Taxpayer-funded bureaucrats have lined up former teammates to strike deals in which they anonymously accuse Armstrong of doping during the years he rode to victory in the Tour. Apparently, cycling is rife with use of performance-enhancing drugs like testosterone and endurance-boosting erythropoietin (EPO). On Monday, Armstrong’s legal team fought back with a complaint in U.S. district court in the western district of Texas alleging that the USADA is engaged in “an obsessive, unlawful, and meritless complaint to strip him of his Tour titles and ruin his legacy.”

It is a legacy that includes the establishment of a foundation to help cancer survivors and those, including children, who are battling the disease.

On Tuesday it was announced that two doctors and a trainer who worked with the U.S. Postal Service team–the team Armstrong stuck with, despite more lucrative offers from numerous other teams after he started winning–for his seven Tour de France competitions because they gave him a shot after he beat testicular cancer, have been banned from treating cyclists because they peddled performance enhancing drugs.

Readers of Armstrong’s book, “It’s Not about the Bike,” in which he recounted some of his quest to overcome stage-4 testicular cancer, compete, and win the toughest cycling contest in the world will recall that he does reference the use of these drugs by some competitors. He states clearly in the book (here I paraphrase) that, given the excruciating nature of his battle with cancer and his battle to survive, he would never be tempted to put into his body anything that could likely compromise his health.

In the book he recounts the hundreds of drug tests–some at random, including one that took place when agents showed up at his home the morning after the birth of his twin daughters–all of which he passed.

So, in addition to his word, there is the lack of evidence that Armstrong has ever doped and, to the contrary, the weight of evidence to suggest that he’s clean. On top of those points, it should be remembered that everything about Lance Armstrong’s post-cancer career was thought to be an impossibility. In fact, his survival itself was dismissed as impossible by many “experts.” Remember: this is an individual who survived stage four testicular cancer. Not stage one, two, or three. Stage four–a point at which odds of survival are tiny. Not only did he survive, he went on to beat the odds and win the world’s most competitive cycling championship not once, not twice, but seven times.

He explained in his book that the reason his cancer went undetected for so long was his extremely high pain tolerance. (He attributed pain in his groin and other symptoms to “normal” wear-and-tear on his body as part of training).

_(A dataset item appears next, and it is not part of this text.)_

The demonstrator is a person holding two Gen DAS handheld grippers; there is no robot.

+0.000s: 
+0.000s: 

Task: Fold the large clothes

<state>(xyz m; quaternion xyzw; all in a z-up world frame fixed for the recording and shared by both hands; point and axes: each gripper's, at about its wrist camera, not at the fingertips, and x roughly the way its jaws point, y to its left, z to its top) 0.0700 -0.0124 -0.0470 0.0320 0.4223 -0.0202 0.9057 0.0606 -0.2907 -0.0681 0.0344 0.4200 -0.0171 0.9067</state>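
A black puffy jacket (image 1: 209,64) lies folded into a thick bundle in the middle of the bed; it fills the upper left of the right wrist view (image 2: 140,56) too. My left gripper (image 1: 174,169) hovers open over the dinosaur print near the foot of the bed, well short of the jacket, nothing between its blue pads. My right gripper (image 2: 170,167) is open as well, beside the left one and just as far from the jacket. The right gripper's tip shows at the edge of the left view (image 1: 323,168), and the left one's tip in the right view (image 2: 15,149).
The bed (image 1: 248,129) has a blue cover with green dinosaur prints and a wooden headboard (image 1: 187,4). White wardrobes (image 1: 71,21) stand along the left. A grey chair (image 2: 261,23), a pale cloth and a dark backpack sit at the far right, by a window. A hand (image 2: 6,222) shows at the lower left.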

He refused to believe what the experts told him were the odds – and to make his own odds. As he states in his book (and again I paraphrase), he may not have been the world’s greatest athlete (as a boy he dreamed of playing football and baseball professionally) but he chose cycling –an endurance sport–because he knew in his heart that he could endure a level of suffering and pain beyond the range of “normal” and keep his eye on the goal: winning. He is a fierce competitor, by his own admission not an easy personality, but also by his own testimony not a cheat or a liar. Moreover, his uncommonly tenacious spirit may not, in and of itself, account for his remarkable survival in the world of competitive cycling and in the world generally: he is clearly a rare physical specimen.

To put it plainly: he has a remarkably strong physical constitution. He would have had to, in order to survive stage 4 testicular cancer and go on to compete professionally at anything, much less win the Tour seven times.

Given that every element of his story–including his very survival–is remarkable, if not miraculous, it so impossible that he bested the world’s toughest competitors without the aid of performance-enhancing drugs?

At every stage of his post-cancer career, critics said he couldn’t do it–and he did.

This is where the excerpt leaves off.